• [Exercise details] In the material below, find the line containing "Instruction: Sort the" and output it and all lines after it exactly, through the last one, without the pictures.

• [Recorded information]

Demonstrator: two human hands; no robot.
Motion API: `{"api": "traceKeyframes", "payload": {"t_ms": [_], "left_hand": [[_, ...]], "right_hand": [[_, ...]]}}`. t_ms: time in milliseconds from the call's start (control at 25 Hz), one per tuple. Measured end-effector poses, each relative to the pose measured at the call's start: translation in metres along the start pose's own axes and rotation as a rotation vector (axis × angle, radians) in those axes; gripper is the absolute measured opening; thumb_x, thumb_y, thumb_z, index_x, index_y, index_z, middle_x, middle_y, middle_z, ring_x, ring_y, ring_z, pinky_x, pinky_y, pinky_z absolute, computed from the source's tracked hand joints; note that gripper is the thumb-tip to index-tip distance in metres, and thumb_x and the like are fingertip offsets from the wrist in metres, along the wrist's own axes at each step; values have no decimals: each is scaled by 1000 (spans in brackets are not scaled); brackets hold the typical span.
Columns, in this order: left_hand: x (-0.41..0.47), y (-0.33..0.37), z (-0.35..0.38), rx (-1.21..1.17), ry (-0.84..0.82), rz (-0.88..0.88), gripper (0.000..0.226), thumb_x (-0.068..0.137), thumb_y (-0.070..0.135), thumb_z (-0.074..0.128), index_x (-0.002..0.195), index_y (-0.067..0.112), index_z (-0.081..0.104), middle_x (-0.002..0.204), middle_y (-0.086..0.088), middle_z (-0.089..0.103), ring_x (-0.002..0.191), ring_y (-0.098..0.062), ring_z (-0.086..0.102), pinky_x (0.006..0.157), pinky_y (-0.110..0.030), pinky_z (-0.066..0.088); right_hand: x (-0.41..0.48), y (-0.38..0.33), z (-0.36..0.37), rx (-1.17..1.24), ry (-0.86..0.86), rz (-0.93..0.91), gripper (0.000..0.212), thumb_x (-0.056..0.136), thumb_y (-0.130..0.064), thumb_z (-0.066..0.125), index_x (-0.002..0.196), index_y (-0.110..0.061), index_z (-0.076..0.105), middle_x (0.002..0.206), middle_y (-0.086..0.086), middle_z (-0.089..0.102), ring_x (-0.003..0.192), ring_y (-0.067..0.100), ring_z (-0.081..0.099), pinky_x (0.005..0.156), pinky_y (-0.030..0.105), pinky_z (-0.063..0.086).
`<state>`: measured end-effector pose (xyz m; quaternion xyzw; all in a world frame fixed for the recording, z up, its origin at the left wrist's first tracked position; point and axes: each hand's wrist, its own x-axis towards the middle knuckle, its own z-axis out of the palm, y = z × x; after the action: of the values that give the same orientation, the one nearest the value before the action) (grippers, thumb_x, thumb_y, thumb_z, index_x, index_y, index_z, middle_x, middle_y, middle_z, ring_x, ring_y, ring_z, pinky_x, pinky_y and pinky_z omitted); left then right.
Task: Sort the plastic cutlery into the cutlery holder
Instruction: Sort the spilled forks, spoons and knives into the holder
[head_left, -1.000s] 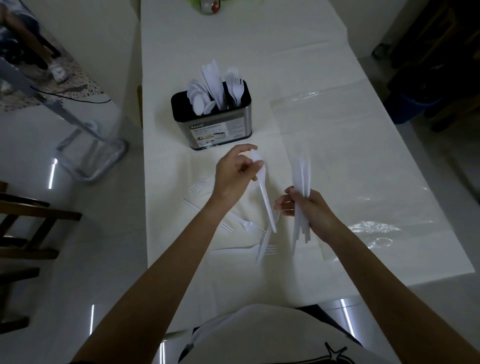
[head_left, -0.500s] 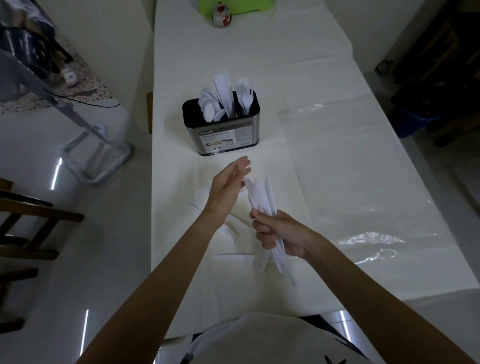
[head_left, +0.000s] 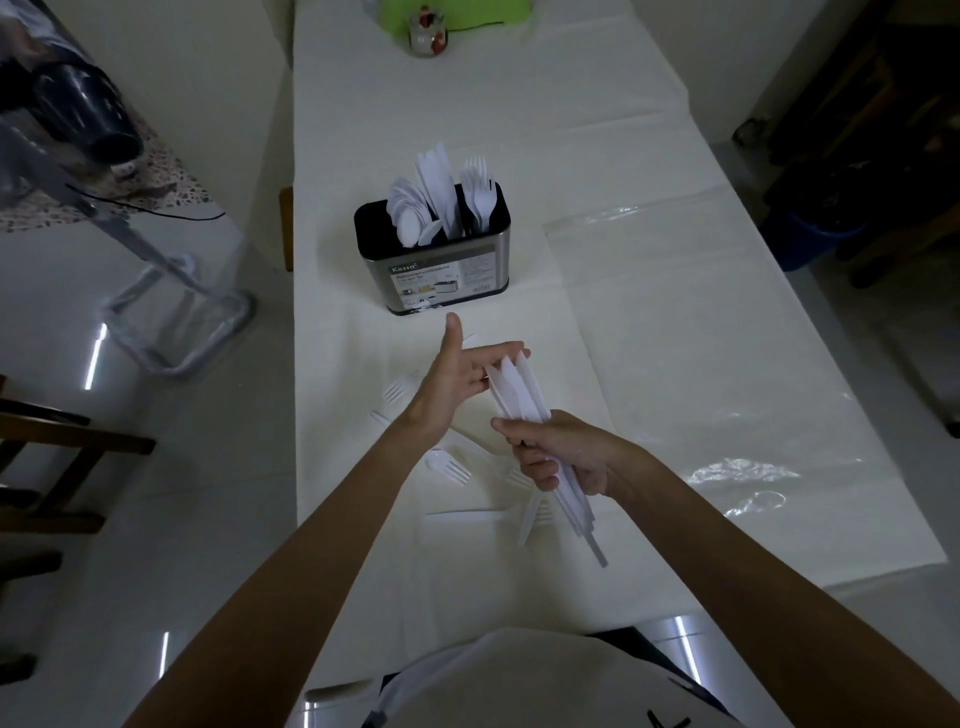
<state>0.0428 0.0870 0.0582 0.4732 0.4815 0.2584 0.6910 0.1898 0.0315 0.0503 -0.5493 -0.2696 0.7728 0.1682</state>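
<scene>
Knives (head_left: 514, 389) held in two hands a second ago now form one bundle clasped in the right grip (head_left: 561, 457); the left grip (head_left: 457, 379), flat and empty, squares their tips. Beyond both grips stands the cutlery holder (head_left: 441, 270), likely next; forks (head_left: 448, 465) lie beneath, unsorted.

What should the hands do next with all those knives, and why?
Probably lift the bunch of knives to the holder and slide it in beside the standing knives. The right hand grips the bunch, and the left hand lays straight fingers on its tips.
</scene>
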Motion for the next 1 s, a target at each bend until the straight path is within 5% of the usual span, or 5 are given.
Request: {"api": "traceKeyframes", "payload": {"t_ms": [160,400,520,800,1000], "left_hand": [[0,4,-4,-95,-8,6,88,92,56,-10,129,8,54,137,-5,54,131,-16,45,114,-31,28],[-22,-44,43,-534,456,39,73,95,57,6,141,12,40,148,0,41,141,-13,30,117,-28,18],[-26,-47,60,-567,596,59,69,96,55,8,138,14,45,147,1,43,139,-11,32,118,-29,17],[-19,-35,46,-453,407,71,77,95,54,-3,138,11,44,147,-3,42,139,-13,32,117,-27,16],[1,8,9,-217,102,114,91,91,55,-14,130,7,52,140,-6,51,135,-12,40,119,-34,18]], "right_hand": [[2,-1,-3,59,46,-29,35,89,-31,62,62,-19,42,42,-7,32,35,7,28,37,17,27],[24,-13,-5,961,362,-343,38,93,-29,56,61,-19,39,36,-9,31,29,5,31,33,14,31],[26,-9,9,1105,386,-379,38,94,-30,54,62,-19,38,36,-9,32,30,5,32,33,15,33],[19,-11,23,921,315,-374,39,95,-29,53,60,-18,39,39,-9,29,33,6,29,35,17,31],[-4,-7,21,316,105,-191,36,93,-27,55,61,-19,40,44,-7,30,37,6,30,39,18,30]]}}
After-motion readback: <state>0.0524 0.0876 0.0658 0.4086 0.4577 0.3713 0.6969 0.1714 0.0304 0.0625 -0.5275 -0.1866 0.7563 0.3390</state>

• [Exercise response]
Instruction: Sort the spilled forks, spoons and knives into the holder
[head_left, -1.000s] 
[head_left, -0.500s] 
[head_left, +0.000s] 
<state>0.0428 0.0870 0.0582 0.4732 0.4815 0.2584 0.6910 0.1898 0.0315 0.0503 -0.5493 -0.2696 0.7728 0.1682</state>
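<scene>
Knives (head_left: 514, 389) held in two hands a second ago now form one bundle clasped in the right grip (head_left: 561, 457); the left grip (head_left: 457, 379), flat and empty, squares their tips. Beyond both grips stands the cutlery holder (head_left: 441, 270), likely next; forks (head_left: 448, 465) lie beneath, unsorted.

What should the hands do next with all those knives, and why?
Probably lift the bunch of knives to the holder and slide it in beside the standing knives. The right hand grips the bunch, and the left hand lays straight fingers on its tips.
</scene>
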Motion for the next 1 s, a target at each bend until the straight path is within 5% of the usual span, or 5 are given.
Request: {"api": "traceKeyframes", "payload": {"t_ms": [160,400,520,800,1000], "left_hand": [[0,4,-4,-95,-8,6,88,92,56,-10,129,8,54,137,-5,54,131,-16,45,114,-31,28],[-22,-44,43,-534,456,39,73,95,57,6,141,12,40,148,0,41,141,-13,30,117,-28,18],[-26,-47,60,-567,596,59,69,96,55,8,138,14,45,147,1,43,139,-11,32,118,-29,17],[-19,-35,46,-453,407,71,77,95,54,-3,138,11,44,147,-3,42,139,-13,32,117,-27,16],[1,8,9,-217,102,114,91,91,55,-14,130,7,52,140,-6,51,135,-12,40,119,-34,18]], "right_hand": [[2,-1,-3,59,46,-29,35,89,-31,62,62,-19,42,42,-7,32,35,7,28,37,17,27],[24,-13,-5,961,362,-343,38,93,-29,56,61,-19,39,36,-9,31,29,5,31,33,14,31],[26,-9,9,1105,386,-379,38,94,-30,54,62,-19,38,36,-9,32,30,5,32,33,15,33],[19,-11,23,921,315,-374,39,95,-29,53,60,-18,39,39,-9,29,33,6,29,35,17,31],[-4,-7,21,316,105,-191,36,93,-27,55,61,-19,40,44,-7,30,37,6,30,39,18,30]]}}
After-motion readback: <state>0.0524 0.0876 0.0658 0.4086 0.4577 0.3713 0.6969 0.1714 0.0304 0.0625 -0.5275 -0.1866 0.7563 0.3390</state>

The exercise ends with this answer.